0:34:05 Richard H: But my experience has been that the network and the pages which are run and

frequented by the secularists, by us, tend to lie much closer to the more serious side. And that's not to say that we don't sometimes, post silly things and have a good laugh at ourselves.

0:34:25 John S: Oh, we do. And we behave badly sometimes too.

0:34:29 Richard H: Well, of course.

[chuckle]

0:34:29 Richard H: But I find that they... Yeah, we do. I do find that they lean more towards the serious side.

0:34:35 John S: Yeah, I agree.

0:34:36 Richard H: Than some of the other ones.

0:34:37 John S: I think one thing that's different about it is, it seems like that they're thinking, "We're part of something new and different, and we're creating meetings and we're building." It's almost like, I feel like we're building something. There's this sense that we're part of something really greater than ourselves.

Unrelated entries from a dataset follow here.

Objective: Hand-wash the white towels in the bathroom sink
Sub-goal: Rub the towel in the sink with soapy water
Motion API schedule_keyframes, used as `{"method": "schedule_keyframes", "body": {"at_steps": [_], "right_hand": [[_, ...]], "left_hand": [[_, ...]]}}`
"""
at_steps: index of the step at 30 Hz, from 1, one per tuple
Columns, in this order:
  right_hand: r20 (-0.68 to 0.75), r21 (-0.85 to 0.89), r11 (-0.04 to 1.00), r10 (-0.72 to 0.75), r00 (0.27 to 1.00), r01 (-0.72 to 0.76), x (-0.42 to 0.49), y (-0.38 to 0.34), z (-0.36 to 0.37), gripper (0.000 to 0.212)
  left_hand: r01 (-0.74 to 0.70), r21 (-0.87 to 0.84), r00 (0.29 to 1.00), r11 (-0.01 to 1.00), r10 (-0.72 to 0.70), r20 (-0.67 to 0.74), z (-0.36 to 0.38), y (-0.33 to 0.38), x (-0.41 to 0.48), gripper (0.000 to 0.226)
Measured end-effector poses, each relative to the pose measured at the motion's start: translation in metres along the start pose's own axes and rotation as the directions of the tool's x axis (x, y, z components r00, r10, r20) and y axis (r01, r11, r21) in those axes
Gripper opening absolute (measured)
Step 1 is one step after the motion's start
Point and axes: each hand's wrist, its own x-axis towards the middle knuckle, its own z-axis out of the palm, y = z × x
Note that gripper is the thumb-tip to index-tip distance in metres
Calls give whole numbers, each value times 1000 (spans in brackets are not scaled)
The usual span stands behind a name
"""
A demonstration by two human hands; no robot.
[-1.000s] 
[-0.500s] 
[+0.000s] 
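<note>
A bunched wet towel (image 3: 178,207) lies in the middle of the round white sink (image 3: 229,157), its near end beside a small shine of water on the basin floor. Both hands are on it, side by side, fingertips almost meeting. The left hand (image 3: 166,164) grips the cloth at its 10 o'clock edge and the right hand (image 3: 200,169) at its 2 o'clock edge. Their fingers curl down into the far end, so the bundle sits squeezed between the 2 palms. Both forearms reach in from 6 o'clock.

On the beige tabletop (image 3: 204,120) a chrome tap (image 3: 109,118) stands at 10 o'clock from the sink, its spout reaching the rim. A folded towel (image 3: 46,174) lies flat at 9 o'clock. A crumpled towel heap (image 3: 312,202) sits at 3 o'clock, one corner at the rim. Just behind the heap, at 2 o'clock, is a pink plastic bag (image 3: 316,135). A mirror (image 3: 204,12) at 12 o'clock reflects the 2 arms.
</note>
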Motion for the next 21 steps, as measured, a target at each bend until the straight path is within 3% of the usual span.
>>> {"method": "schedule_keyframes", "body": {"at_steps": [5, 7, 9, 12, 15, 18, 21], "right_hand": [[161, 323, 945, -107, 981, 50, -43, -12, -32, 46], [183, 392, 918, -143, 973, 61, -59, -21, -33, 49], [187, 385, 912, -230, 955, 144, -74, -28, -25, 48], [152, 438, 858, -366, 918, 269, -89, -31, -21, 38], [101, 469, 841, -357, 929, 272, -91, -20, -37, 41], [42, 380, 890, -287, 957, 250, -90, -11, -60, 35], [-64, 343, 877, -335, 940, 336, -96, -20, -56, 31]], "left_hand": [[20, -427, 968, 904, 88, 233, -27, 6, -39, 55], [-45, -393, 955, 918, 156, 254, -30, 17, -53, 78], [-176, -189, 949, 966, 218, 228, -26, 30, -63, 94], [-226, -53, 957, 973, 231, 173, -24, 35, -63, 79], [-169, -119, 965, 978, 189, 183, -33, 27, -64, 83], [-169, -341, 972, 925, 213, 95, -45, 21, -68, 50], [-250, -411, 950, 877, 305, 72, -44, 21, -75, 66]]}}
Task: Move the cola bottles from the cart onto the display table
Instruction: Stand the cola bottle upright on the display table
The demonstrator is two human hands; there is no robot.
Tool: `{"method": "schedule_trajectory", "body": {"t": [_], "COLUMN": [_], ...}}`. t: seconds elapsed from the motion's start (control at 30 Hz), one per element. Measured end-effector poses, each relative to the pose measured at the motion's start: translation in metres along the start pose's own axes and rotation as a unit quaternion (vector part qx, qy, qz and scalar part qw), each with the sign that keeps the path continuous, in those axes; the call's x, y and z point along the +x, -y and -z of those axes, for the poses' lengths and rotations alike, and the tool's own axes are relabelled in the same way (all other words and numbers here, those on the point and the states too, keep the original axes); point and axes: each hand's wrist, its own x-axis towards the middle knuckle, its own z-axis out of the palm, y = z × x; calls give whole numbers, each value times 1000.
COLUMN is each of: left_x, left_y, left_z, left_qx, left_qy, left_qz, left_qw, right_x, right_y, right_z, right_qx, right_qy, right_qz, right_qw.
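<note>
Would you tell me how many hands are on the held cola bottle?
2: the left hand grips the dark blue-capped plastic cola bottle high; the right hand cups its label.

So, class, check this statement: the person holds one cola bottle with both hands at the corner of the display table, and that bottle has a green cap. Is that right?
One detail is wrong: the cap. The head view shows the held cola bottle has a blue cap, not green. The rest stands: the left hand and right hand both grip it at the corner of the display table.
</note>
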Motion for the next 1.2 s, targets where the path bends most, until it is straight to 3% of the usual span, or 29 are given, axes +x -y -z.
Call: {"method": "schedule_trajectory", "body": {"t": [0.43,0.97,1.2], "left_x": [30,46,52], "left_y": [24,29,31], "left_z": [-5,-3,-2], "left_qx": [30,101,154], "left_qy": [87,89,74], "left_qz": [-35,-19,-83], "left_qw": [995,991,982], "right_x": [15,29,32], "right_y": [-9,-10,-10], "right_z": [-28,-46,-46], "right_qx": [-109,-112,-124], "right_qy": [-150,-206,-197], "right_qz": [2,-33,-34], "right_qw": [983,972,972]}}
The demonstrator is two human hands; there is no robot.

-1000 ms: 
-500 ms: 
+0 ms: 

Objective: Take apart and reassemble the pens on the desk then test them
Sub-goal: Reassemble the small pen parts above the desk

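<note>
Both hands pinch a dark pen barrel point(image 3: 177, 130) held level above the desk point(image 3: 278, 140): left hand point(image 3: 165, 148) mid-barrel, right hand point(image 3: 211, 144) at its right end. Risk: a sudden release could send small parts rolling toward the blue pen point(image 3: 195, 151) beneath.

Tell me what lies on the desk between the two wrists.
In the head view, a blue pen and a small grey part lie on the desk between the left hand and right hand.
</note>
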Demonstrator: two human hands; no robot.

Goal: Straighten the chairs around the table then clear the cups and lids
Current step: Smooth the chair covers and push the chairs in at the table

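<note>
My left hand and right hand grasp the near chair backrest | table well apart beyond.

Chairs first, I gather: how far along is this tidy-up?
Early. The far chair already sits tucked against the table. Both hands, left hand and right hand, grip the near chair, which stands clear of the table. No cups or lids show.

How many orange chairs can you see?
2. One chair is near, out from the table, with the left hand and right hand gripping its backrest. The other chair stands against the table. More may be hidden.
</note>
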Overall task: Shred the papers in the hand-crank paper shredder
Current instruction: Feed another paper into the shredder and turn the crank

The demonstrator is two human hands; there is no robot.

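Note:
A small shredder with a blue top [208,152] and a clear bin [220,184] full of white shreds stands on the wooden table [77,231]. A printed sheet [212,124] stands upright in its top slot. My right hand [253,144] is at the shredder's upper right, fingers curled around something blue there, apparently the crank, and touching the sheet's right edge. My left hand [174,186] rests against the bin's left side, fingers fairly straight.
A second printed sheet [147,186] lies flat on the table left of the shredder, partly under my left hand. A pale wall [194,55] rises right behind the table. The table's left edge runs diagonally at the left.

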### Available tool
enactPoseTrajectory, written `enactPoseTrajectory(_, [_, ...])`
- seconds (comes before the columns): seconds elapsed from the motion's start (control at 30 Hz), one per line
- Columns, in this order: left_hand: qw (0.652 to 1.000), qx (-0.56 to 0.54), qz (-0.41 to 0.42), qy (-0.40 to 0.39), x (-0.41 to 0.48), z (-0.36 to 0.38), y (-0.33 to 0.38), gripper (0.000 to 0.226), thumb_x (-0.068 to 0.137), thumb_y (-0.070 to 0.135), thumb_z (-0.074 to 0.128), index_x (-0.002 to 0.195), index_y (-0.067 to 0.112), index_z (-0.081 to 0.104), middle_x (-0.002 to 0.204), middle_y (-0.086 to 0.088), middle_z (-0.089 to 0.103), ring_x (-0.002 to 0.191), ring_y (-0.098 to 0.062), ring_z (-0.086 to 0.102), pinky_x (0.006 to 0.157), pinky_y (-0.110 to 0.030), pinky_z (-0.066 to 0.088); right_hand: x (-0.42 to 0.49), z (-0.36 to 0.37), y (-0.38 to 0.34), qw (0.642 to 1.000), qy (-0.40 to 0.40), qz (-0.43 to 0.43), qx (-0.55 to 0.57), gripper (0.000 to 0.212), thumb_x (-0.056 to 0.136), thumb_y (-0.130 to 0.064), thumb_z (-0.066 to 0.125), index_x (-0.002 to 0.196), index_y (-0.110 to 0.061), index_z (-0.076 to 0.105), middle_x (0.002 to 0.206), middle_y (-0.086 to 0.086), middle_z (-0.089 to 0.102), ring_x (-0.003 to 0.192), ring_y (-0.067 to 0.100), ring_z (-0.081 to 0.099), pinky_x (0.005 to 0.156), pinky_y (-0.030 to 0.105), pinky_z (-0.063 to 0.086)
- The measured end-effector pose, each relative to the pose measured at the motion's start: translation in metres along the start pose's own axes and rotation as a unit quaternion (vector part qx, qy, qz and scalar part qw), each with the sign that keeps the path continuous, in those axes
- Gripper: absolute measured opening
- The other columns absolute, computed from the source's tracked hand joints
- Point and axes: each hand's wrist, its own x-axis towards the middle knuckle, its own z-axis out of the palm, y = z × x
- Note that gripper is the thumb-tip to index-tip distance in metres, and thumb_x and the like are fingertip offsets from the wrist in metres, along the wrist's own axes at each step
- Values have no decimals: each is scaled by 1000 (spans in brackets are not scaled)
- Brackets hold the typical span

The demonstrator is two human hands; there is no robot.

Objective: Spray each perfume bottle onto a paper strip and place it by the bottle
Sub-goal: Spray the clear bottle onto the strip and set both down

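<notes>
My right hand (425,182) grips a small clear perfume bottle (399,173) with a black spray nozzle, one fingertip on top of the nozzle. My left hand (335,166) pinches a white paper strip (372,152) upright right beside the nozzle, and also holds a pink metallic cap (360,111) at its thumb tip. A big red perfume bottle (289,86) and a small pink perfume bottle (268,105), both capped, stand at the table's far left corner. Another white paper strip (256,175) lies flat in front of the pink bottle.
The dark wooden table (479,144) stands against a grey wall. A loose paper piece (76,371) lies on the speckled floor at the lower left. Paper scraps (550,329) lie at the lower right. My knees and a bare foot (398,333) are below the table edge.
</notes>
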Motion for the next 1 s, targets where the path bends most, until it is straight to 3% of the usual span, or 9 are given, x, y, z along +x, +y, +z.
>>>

I don't know.

0:35:00 Richard H: Yeah. No, I do think... I'm not a huge, huge student of AA history. Knowing the basics, but I never really felt the need to explore massive quantities of the history. But I'm familiar with Jim Burwell and some of the secular members before us. But I think... I get the feeling that, right now, we're in a real explosion of secular AA.

0:35:41 John S: I think so too. I really do. I think we're really at a unique time in AA history. And it has to do with everything that we're talking about, how we've all come together online. And we're really organized ourselves online. And not only that, but we're starting to meet up in these conventions. Like we've had, now, our second international. We got these regional ones. We're gonna have one in Toronto next year. We already had one in Phoenix.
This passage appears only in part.